A busca por orientação profissional ocorre quando o sujeito está planejando os rumos de seu futuro profissional. No Brasil, alunos do ensino médio, de escolas privadas, são os que mais buscam esse tipo de apoio, apresentando também como primeira opção as universidades públicas, que, além de serem gratuitas, são reconhecidas de modo nacional e internacional.

O vestibular, forma utilizada no país para ingresso nas universidades brasileiras, é capaz de excluir em torno de 90% dos candidatos do Ensino Superior público. E é sabido que as chances de aprovação dos egressos de escolas particulares são maiores do que as chances para os egressos de escolas públicas. Com isso, a universidade particular acaba sendo o destino da grande massa. Divisores sociais que determinam desde então melhores condições para alguns e condições precárias para outros, que serão estendidas para o mercado de trabalho e para toda uma vida.

Várias críticas são feitas a esse sistema de seleção, que tenta por meio de uma ou duas provas definir quais são os alunos preparados para a universidade. Em outros países, a análise do currículo, o histórico escolar, e até mesmo a indicação de professores auxiliam o ingresso do candidato à universidade. De qualquer forma, escolher um curso de nível superior envolve questões sociais,

econômicas e psicológicas – uma rede de fatores formais e informais que interferem no processo de escolha da profissão e devem, assim, ser considerados.
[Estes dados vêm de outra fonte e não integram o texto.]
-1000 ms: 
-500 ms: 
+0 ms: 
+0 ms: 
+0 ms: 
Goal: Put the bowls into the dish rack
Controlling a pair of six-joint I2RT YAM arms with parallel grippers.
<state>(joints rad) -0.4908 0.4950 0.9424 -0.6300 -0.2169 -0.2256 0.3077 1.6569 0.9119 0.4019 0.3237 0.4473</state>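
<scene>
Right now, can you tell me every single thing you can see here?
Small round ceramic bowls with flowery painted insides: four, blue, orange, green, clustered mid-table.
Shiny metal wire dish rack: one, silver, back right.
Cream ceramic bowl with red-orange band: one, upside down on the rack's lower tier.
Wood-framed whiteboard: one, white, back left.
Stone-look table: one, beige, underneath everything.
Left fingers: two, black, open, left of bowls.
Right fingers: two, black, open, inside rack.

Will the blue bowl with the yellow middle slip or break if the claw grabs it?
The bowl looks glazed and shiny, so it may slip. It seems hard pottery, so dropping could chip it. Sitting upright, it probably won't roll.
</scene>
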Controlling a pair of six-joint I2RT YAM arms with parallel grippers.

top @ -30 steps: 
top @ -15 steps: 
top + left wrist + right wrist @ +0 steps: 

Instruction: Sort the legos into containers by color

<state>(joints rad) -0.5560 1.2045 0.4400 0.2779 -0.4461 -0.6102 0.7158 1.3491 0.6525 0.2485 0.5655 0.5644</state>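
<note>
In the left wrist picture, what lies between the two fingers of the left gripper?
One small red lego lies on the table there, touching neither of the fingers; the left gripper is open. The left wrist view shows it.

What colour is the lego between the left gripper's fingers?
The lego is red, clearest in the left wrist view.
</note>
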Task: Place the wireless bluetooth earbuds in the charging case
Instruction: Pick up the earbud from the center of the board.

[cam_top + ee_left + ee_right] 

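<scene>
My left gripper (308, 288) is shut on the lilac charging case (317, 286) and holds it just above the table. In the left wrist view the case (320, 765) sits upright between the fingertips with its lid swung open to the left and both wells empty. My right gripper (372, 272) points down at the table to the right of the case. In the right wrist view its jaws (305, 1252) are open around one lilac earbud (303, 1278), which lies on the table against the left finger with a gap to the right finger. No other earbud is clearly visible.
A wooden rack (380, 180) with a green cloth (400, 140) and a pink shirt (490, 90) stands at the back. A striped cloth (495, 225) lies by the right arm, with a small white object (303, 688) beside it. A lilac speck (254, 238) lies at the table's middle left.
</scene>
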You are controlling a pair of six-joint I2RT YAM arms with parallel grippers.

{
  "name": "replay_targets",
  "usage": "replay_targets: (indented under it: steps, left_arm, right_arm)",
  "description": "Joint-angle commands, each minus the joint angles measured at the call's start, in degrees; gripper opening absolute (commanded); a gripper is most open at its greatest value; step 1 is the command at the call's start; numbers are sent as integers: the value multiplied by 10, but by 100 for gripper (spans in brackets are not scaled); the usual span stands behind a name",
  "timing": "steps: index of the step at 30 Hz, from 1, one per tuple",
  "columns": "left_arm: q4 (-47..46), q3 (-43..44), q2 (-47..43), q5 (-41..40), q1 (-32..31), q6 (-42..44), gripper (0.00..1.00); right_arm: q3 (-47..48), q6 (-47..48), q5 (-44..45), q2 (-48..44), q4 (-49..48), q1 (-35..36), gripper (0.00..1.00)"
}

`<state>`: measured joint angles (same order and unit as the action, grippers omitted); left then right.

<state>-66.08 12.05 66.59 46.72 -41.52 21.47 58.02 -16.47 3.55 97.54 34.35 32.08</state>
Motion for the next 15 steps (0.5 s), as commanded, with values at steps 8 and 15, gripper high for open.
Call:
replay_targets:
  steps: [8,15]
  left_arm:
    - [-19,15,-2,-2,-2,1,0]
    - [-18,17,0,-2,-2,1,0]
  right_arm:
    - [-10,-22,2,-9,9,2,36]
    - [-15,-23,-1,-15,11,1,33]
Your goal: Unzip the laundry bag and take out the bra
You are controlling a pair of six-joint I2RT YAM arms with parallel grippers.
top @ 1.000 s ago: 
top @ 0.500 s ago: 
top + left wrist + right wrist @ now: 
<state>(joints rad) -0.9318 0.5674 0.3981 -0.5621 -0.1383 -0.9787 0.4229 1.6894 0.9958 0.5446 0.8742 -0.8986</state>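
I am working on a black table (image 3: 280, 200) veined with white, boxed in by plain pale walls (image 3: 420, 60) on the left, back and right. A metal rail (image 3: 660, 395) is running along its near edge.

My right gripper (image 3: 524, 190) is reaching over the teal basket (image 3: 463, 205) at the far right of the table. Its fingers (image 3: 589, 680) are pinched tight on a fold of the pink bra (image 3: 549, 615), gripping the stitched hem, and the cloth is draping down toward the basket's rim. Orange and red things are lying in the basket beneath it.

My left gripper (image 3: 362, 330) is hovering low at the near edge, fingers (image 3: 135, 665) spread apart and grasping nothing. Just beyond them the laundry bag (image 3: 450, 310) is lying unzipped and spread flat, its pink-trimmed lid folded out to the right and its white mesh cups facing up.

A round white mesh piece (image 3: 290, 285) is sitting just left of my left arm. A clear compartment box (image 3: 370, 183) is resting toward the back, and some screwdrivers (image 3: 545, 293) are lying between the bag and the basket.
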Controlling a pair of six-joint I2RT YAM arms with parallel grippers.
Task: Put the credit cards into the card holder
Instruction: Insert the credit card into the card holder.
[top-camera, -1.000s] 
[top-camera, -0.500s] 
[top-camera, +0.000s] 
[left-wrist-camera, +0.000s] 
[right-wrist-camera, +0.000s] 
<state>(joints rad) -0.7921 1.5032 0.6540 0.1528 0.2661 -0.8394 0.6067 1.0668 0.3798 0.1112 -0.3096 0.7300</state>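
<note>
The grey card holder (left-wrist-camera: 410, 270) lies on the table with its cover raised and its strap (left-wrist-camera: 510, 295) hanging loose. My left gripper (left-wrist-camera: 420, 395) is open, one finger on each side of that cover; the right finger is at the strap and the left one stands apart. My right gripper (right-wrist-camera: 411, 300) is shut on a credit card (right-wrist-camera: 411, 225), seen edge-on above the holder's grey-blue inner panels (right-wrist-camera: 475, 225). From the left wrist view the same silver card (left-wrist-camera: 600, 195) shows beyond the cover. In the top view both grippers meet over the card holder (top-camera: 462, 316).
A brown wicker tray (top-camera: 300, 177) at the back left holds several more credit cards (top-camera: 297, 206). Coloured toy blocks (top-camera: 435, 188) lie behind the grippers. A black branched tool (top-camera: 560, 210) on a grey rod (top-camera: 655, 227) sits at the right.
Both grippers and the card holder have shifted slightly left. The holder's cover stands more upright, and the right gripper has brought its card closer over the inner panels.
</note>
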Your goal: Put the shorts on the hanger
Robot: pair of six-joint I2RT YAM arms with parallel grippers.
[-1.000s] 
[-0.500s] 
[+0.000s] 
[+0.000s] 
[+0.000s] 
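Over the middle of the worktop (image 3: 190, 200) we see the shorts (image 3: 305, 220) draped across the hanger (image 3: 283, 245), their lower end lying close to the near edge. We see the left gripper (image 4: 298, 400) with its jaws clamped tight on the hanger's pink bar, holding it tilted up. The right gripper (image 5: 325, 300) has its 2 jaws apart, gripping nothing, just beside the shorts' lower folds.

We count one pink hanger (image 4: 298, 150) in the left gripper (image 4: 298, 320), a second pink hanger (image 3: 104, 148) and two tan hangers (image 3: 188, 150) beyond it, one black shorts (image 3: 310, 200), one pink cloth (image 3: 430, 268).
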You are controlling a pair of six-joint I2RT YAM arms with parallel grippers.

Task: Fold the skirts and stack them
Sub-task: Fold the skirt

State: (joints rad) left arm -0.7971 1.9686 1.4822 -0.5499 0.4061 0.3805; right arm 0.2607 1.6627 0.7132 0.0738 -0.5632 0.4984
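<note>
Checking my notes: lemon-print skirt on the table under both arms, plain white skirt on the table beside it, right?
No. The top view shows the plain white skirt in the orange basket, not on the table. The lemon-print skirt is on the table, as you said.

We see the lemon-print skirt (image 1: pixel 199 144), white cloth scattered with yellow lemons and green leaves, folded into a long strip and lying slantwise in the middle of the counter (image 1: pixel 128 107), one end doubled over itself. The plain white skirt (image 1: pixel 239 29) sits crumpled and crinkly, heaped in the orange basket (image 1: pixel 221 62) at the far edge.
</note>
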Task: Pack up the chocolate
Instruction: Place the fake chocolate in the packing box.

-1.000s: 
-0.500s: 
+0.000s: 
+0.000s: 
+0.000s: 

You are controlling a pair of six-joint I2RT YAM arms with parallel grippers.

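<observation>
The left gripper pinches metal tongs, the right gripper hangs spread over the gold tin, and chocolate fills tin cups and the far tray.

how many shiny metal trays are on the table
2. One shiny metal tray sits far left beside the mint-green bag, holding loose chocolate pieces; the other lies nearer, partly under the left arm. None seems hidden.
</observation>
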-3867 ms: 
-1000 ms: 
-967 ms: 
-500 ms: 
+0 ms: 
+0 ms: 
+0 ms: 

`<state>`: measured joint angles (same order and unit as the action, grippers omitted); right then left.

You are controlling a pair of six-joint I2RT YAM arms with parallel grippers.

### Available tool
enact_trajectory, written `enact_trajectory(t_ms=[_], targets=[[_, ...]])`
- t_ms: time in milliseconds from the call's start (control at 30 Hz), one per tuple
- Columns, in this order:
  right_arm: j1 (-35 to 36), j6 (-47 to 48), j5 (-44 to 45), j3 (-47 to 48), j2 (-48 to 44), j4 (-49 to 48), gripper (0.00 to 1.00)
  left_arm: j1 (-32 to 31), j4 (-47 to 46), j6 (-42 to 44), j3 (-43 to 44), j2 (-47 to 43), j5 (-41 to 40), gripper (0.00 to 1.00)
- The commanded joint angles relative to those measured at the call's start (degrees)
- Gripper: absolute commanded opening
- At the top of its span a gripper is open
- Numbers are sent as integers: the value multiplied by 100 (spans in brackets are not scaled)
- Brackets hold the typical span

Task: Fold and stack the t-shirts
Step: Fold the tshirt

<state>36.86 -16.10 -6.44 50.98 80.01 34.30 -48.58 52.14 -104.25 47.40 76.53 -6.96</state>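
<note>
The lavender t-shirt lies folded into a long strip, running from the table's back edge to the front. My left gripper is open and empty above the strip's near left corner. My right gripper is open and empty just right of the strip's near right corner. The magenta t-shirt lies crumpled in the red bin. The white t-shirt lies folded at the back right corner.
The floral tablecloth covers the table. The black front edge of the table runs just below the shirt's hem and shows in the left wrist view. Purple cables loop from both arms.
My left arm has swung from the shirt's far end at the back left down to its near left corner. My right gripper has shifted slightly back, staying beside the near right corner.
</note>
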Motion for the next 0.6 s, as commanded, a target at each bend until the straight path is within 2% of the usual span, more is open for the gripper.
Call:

[...] É comum a participação ativa dos pais nesse processo de ingresso na universidade. A escolha da carreira pode se dar durante o curso universitário, em um trabalho conjunto com os orientadores educacionais da instituição universitária. Uma das desvantagens em relação ao sistema brasileiro é que a universidade não é profissionalizante. No sistema norte- americano o aluno só se profissionaliza em uma área específica na pós- graduação. Assim, alonga o período de formação e dificulta a possibilidade de pessoas de baixa renda continuarem no sistema de educação superior, permanecendo com a formação genérica. Uma das vantagens desse sistema consiste na valorização de um conjunto de elementos utilizados para avaliar os candidatos às vagas, pois leva em consideração as atividades extracurriculares, por exemplo, atividades na comunidade, estágios, participação em times esportivos da escola, entre outras. O sistema de exame vestibular no Brasil difere também do Bacalauréat (BAC), o sistema francês. Enquanto o referido exame é realizado na saída do ensino médio e habilita o jovem a ingressar no mercado do trabalho ou em qualquer curso superior (para a área na qual ele foi aprovado no BAC), no Brasil o vestibular é um exame de entrada no ciclo superior, para um determinado curso em uma universidade para o qual o exame específico foi realizado. (MELO-SILVA, LASSANCE, SOARES, 2004)

No Brasil, foi criado em 1998 o Exame Nacional do Ensino Médio (ENEM), que tem como objetivo avaliar o desempenho dos estudantes no final do ciclo e aproveitar as pontuações conquistadas para o acesso às universidades, sejam estas públicas ou privadas. E também é utilizado o Programa Universidade para Todos ProUni/MEC (2015) –, que oferece bolsas de estudos.

Quanto à orientação profissional, é possível identificar práticas isoladas em algumas escolas particulares que têm projetos direcionados à escolha. O Colégio Rio Branco, em São Paulo, é um exemplo. Além das escolas, há consultórios e clínicas psicológicas que oferecem orientação mediante pagamento. Para as populações carentes, restam os projetos desenvolvidos dentro das comunidades e das ONGs de modo pontual e pouco divulgado. A Universidade de São Paulo também tem um Núcleo de Orientação que atende desde o ensino fundamental até o redirecionamento de carreira.

Algumas instituições privadas de Ensino Superior também estão investindo em orientação e apoio ao estudante, mesmo para aqueles já matriculados, como por exemplo a Universidade Anhembi-Morumbi e a Universidade Nove de Julho.